PROBLEM STATEMENT:
Go through the data below and work out how many lines contain "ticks"; the answer is the number alone.

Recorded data
━━━━━━━━━━━━━━━━
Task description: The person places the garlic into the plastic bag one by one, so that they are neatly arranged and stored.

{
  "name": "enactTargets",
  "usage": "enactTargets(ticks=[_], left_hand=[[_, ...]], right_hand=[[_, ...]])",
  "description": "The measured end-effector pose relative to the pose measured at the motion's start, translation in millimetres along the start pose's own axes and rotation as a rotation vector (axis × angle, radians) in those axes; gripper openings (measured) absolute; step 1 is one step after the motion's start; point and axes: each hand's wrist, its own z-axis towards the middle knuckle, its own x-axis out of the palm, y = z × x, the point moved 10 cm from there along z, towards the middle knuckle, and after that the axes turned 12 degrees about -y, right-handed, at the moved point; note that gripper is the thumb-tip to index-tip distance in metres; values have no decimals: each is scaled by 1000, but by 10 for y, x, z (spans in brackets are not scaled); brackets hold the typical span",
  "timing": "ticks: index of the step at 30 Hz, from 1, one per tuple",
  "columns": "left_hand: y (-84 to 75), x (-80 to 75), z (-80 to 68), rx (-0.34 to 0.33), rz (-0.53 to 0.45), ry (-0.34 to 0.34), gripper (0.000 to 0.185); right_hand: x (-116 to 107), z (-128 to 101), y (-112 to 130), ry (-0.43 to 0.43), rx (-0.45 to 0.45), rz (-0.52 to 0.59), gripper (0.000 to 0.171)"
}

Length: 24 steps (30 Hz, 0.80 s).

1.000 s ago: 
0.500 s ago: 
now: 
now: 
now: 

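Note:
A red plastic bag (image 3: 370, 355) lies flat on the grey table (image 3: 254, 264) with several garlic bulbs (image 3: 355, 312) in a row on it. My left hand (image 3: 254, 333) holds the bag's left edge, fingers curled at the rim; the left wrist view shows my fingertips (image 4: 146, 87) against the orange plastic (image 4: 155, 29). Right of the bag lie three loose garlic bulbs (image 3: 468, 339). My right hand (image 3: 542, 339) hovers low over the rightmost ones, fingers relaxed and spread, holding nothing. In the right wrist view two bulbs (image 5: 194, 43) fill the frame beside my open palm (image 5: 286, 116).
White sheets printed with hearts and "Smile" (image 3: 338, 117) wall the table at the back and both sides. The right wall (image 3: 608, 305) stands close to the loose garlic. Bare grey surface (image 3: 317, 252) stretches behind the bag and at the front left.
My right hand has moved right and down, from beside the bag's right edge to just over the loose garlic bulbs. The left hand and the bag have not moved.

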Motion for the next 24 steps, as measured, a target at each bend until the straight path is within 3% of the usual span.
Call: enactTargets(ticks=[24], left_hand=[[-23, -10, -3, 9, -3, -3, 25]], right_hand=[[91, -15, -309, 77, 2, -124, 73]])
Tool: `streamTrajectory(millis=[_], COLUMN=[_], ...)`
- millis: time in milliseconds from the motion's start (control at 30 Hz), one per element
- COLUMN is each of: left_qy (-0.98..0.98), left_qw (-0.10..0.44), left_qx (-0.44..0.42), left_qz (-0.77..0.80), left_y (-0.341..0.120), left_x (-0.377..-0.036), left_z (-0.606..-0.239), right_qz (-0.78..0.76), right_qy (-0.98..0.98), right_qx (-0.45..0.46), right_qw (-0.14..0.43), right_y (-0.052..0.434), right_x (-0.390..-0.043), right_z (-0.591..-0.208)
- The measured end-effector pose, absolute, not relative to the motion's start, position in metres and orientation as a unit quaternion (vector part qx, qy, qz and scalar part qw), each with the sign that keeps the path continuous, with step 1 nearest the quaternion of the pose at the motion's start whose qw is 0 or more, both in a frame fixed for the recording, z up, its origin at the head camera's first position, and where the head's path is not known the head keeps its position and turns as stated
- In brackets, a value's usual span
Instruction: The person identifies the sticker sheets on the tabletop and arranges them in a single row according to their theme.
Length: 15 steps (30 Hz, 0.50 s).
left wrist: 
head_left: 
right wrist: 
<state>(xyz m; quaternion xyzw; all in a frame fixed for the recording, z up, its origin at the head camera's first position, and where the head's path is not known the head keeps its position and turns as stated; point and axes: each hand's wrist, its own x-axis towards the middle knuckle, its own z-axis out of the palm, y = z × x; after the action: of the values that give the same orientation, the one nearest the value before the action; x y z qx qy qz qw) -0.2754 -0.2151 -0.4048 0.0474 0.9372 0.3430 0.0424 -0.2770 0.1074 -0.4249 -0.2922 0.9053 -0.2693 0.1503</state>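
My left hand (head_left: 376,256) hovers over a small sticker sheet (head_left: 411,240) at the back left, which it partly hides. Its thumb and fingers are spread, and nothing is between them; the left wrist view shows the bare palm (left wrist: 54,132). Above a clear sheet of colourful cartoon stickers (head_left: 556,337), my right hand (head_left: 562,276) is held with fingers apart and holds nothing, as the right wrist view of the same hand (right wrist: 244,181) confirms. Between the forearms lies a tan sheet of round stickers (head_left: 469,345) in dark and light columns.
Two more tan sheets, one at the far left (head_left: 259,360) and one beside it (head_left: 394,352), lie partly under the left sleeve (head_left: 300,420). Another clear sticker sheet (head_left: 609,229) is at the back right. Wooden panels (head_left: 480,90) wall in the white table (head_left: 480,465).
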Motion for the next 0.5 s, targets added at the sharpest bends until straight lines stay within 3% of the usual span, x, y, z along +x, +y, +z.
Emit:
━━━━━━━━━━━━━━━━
OUTPUT OF THE EXERCISE:
3